A recente visita de Henry Kissinger à China, onde foi recebido com honras de Estado e a pretexto de comemorar seu centésimo aniversário, passou como fato subdimensionado, ofuscado talvez pela inusitada idade do visitante. Ex-chanceler dos governos republicanos dos Estados Unidos na Guerra Fria, Kissinger foi recorrente protagonista de crises internacionais, que começavam e terminavam no ritmo de sua vertiginosa agenda.
Exímio negociador, com o estofo de arguto estudioso da história das relações internacionais, claramente não era apenas um burocrata a mais ma Casa Branca. Bem além, esdrúxulo primeiro ministro oficioso, atuava como formulador e aplicador de políticas de Estado, na rígida bipolaridade permeada de riscos nucleares, de oposição permanente entre Washington e Moscou.
Agora, a foto de Kissinger centenário em Pequim, apertando a mão de Xi Jinping parece estranha, como uma fratura de tempo. De desconstrução da cronologia, a fazer refluir os pretéritos medos da Guerra Fria que se estimava superada, mas que ressurge insidiosa e agravada. É que avultam contendas de natureza multipolar, imprevisíveis e incontroláveis, com a fragmentação das tantas peri-rússias belicosas, com a desunião europeia e com o crescente e inevitável confronto sino americano.
Nascido na Alemanha, o que impedia sua candidatura presidencial, Kissinger foi guardião das chaves mestras do Pentágono, sempre professor de fundo e forma, conselheiro em off de presidentes de todos os partidos
Na outra viagem de Kissinger, a outra China, nos frenéticos anos de 1970, decerto o contexto era diverso, a levar pela mão o presidente Nixon em impensada visita a Mao Tsé-Tung. Aproximação lenta, como mandava o confucionismo, a começar pela diplomacia do ping-pong, esporte da alma chinesa, com atletas dos Estados Unidos a atuar como agentes de distensão. Em clima de astúcia, minava-se o poderio soviético, em cenário rigidamente dividido: o ocidental e suas democracias e a União Soviética e seus satélites europeus, mais a China e enclaves diversos na Ásia e na África. Limitadas por conflitos locais, no entanto, as duas super potências eram contidas pela certeza de que guerra direta seria mútua destruição nuclear assegurada e o suicídio coletivo da humanidade.

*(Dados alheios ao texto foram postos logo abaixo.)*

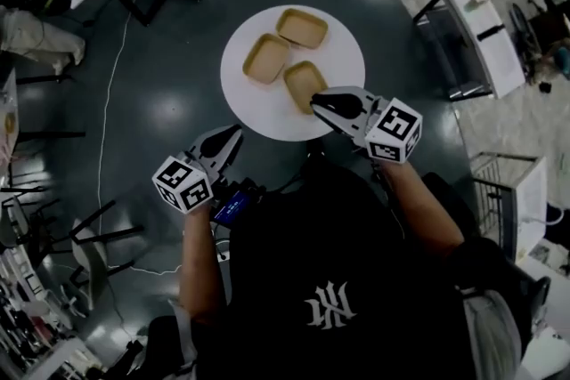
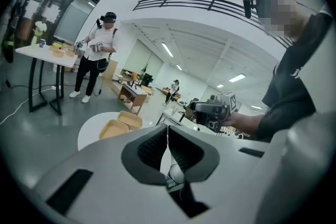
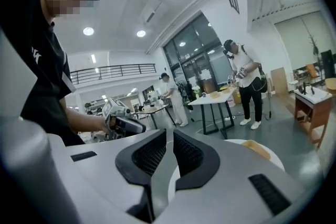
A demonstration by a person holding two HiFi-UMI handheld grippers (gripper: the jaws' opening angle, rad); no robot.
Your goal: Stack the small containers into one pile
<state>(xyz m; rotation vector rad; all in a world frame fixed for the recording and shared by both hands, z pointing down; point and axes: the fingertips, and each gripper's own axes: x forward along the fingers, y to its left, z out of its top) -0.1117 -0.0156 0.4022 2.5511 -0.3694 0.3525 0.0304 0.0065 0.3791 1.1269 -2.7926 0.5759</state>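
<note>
Containers (image 1: 267, 58): three side by side on table (image 1: 346, 71), none stacked; left gripper (image 1: 233, 136) and right gripper (image 1: 318, 103) pressed together, empty

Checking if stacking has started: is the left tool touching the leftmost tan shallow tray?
Apart. The head view shows the left tool off the round white table's edge, bare tabletop before the tray.

The person wears a black shirt (image 1: 356, 254) with a white emblem (image 1: 326, 308). The grey left tool (image 1: 234, 133) and right tool (image 1: 315, 103) have black ribbed pads (image 2: 151, 148) and marker-printed white cubes (image 1: 183, 184).
</note>
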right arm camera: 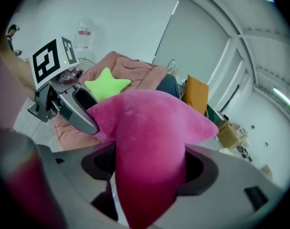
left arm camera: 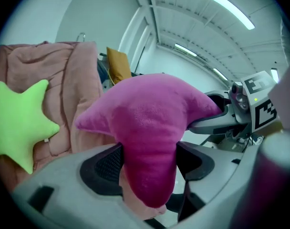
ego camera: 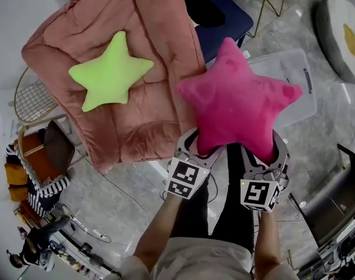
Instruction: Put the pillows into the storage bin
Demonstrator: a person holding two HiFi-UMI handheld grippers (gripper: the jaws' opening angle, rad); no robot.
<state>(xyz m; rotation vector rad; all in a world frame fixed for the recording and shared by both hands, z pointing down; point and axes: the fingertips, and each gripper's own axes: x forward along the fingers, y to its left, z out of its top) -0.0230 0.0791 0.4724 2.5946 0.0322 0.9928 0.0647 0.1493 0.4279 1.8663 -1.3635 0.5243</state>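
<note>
Viewing a pink quilt (ego camera: 148, 51), with a clear storage bin (ego camera: 285, 63) just past its right edge. Holding the magenta star pillow (ego camera: 236, 104) over that edge, leaving the green star pillow (ego camera: 110, 74) mid-quilt. Pinching the magenta one's lower points, one in the left gripper (ego camera: 197, 149), one in the right gripper (ego camera: 266, 155).

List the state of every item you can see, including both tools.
pink star pillow: held up in the air, gripped by two of its arms.
left tool: shut on one arm of the pink star pillow.
right tool: shut on another arm of it.
green star pillow: lying flat on the pink quilt, untouched.
pink quilt: spread out, rumpled.
clear storage bin: on the floor, partly hidden; lid state unclear.
</note>
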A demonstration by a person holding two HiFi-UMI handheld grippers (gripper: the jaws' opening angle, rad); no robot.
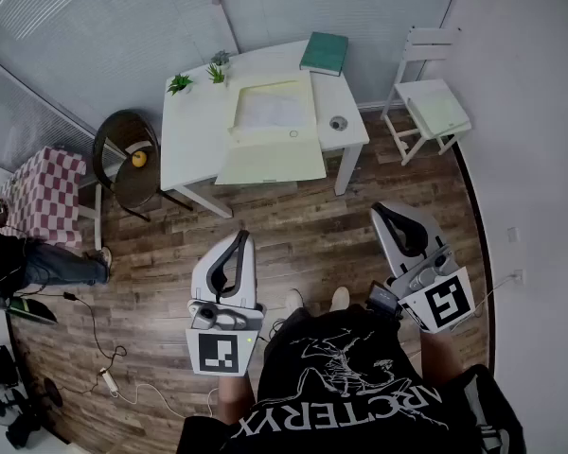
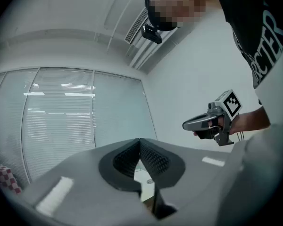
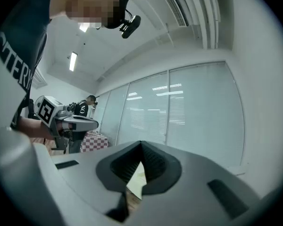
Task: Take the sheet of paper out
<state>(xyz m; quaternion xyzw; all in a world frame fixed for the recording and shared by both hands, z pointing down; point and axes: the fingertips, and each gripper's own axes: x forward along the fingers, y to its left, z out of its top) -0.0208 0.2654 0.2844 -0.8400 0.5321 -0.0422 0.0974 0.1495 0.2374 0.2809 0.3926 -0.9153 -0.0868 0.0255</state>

Porém, essa abertura histórica não foi único feito marcante de Kissinger. Se bem que muitos lhe atribuem culpas deploráveis de intervenção estrangeira, é certo que atuou, já em parceria com os chineses, nas negociações de Paris para o fim da guerra do Vietnã, bem como na criação de modus vivendi entre Israel e países árabes, o que chegou a prosperar por algum tempo.
Curiosamente, vulto da política externa, Kissinger nunca foi político interno. Nascido na Alemanha, o que impedia sua candidatura presidencial, foi guardião das chaves mestras do Pentágono, sempre professor de fundo e forma, conselheiro em off de presidentes de todos os partidos. Conhecedor da ascensão e queda das potências hegemônicas, desenvolveu a concepção da paz e prosperidade a serem atingidos pela humanidade, embora como objetivos de consecução difícil e a longo prazo.
Em 1978, já desalojado do poder pelo governo democrata de Jimmy Carter, Kissinger visitou Brasília sem pompa e circunstância. Visita acadêmica, palestrou em evento da Editora UnB, sempre acompanhado pelo professor e depois embaixador Carlos Henrique Cardim. Não falou sobre as guerras. Falou sobre Tocqueville, autor clássico francês e de sua devoção de scholar. Foi academicamente neutro, com prudência e moderação; sem confissões ou segredos nos brindou apenas com magnífica aula. Neófito professor, pude privar de conversas de passos perdidos pelo campus em férias, a acompanhar o já encanecido conferencista, disponível a ouvir perguntas difíceis e respondê-las com a simplicidade e a nonchalance dos sábios. Ganhei um exemplar de A democracia na América, com data e dedicatória, além da lembrança indelével da memorável jornada.
Jorge Fontoura é advogado e professor.